Se quisermos caminhar ao lado de pessoas com deficiência, teremos de alterar nossos passos. Isso significa que devemos começar fazendo uma revisão de nossa vida, valores e práticas. Precisamos avaliar os valores que formam a base de nossa vida. Essa revisão é relevante porque afeta nossas atitudes pastorais e a dinâmica da nossa igreja. Nossa visão deste mundo, bem como a visão do mundo que está por vir, devem ser testadas. Elas estão realmente afinadas com a Palavra de Deus?

É urgente reconhecer que todos nós, se fazemos parte do corpo de Cristo, somos iguais. Todos nós somos “peregrinos”- com ou sem deficiência. O que varia é apenas a forma, o ritmo ou o estilo da progressão. O caminho da deficiência nos levará por rotas diferentes, talvez de maneira mais lenta, mas nos dará a oportunidade de desfrutar de novas companhia e de uma outra paisagem.

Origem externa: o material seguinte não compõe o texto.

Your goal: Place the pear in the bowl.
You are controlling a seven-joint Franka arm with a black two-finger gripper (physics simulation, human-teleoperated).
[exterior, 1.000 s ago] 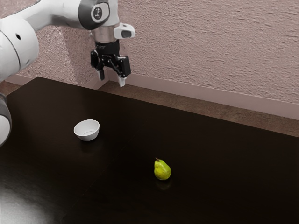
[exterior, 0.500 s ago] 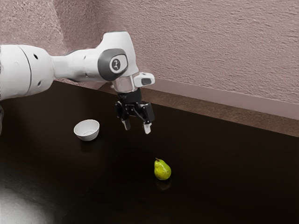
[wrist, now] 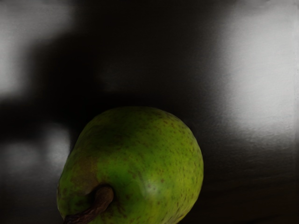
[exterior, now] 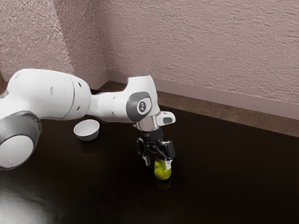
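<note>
While the dark table (exterior: 233,182) spreads under the pear (exterior: 162,173), the white arm (exterior: 51,95) reaches to it from the exterior view's left. The claw (exterior: 158,165) is open at the pear's top, its two fingers apart. The bowl (exterior: 87,131) is well apart, to the exterior view's left of the pear, which stands on the table.

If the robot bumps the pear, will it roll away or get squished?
The pear would probably roll or tip, since its sides are round. Its smooth, slightly shiny skin might make it slip. It looks plump and full, so I doubt it would squish easily.
</note>
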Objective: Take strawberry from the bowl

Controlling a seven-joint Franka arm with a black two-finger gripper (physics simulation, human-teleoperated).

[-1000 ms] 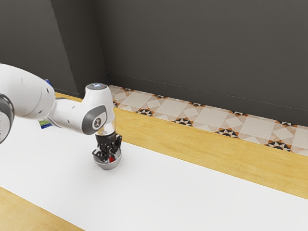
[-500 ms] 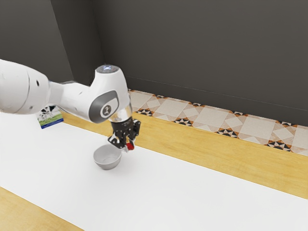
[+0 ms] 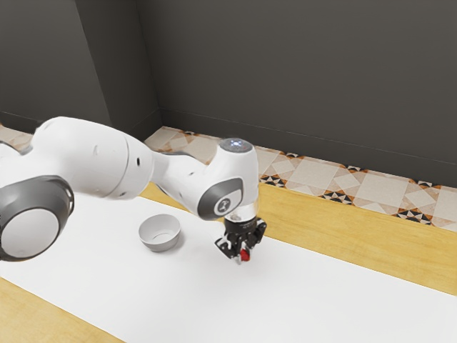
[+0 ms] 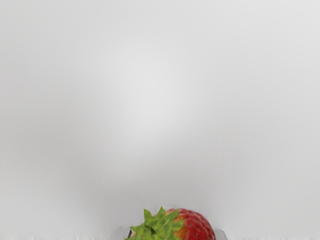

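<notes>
Along twelve o'clock of the exterior view, I see a dark wall (image 3: 300,71), its upper part cut off by the frame. Below it lies the table (image 3: 357,221), wood along its edges with a white surface (image 3: 321,307) between; it runs out of frame, and the arm hides part of it. The arm (image 3: 100,164) comes in from nine o'clock, its base end cropped. A strip of patterned floor tiles (image 3: 375,187) crosses toward three o'clock, partly covered by the arm.

The grey bowl (image 3: 161,243) stands upright on the white surface, well apart from my gripper (image 3: 243,256) and between nine and ten o'clock from it. I can look into the bowl past its near rim and make out bare grey inner wall and bottom.

My gripper points down over the white surface, its two fingertips (image 4: 220,234) closed in on the strawberry (image 3: 245,254) from opposite sides, gripping it. So the fruit is outside the bowl, in my grasp; whether it touches the surface below, I can't tell. The wrist view cuts the berry off, but I can make out its red, seeded flesh and, smallest of all, its green leaves (image 4: 161,226).
</notes>
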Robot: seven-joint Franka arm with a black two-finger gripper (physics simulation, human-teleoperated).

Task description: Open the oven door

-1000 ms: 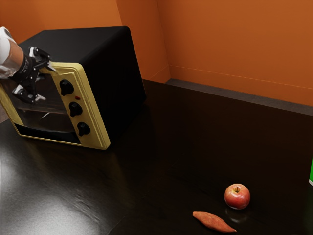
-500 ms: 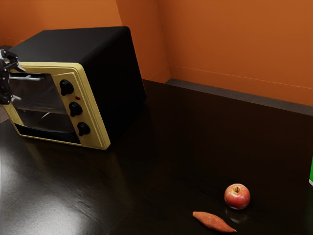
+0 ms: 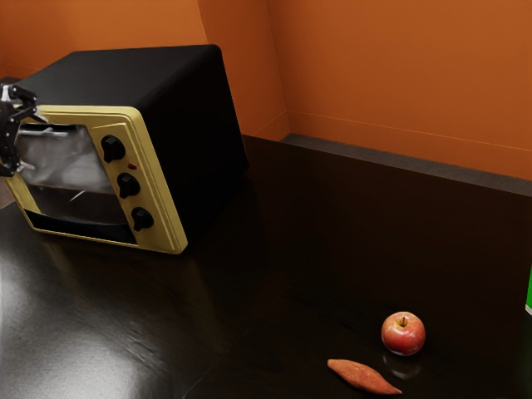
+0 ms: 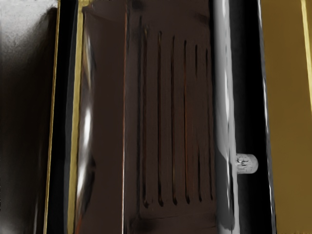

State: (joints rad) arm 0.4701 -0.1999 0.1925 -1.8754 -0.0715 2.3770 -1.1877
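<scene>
In the exterior view, the oven door [image 3: 66, 162] faces seven o'clock, lengthwise roughly nine-to-three; the pincer [image 3: 32, 141] (fingers agape) sits toward ten.

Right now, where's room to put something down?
The dark table is bare between the boxy black oven and round red apple. Crowded: around the apple and orange sweet potato, and at the oven's front, by the black gripper.

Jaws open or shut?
Open: in the exterior view the upper and lower jaws stand wide apart, in front of the oven.

Glassy oven door [image 3: 66, 170], roughly upright, silver handle [image 4: 223, 97].
</scene>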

Ao longo da história, existiram no mundo pessoas com deficiência que, como nós, buscaram a Deus e queriam transitar por seus caminhos. Moisés foi um deles, Jacó foi outro; ambos serviram fielmente ao Senhor. Podemos imaginar os milhares de servos de Deus que, com alguma deficiência, viveram essa realidade ao longo dos séculos e até hoje.

O difícil para nós que não vivenciamos nenhuma deficiência é abraçar a pluralidade de pessoas e suas experiências de vida. É compreender que todos somos criação de Deus. Para incluir a criança ou o adulto com deficiência, devemos expandir nossa imagem restrita de ser humano e mostrar-lhes o amor de Deus, genuíno e sem exceção. Caso contrário, sua exclusão pode ser um triste sinal de que a igreja não está seguindo os autênticos passos de Jesus.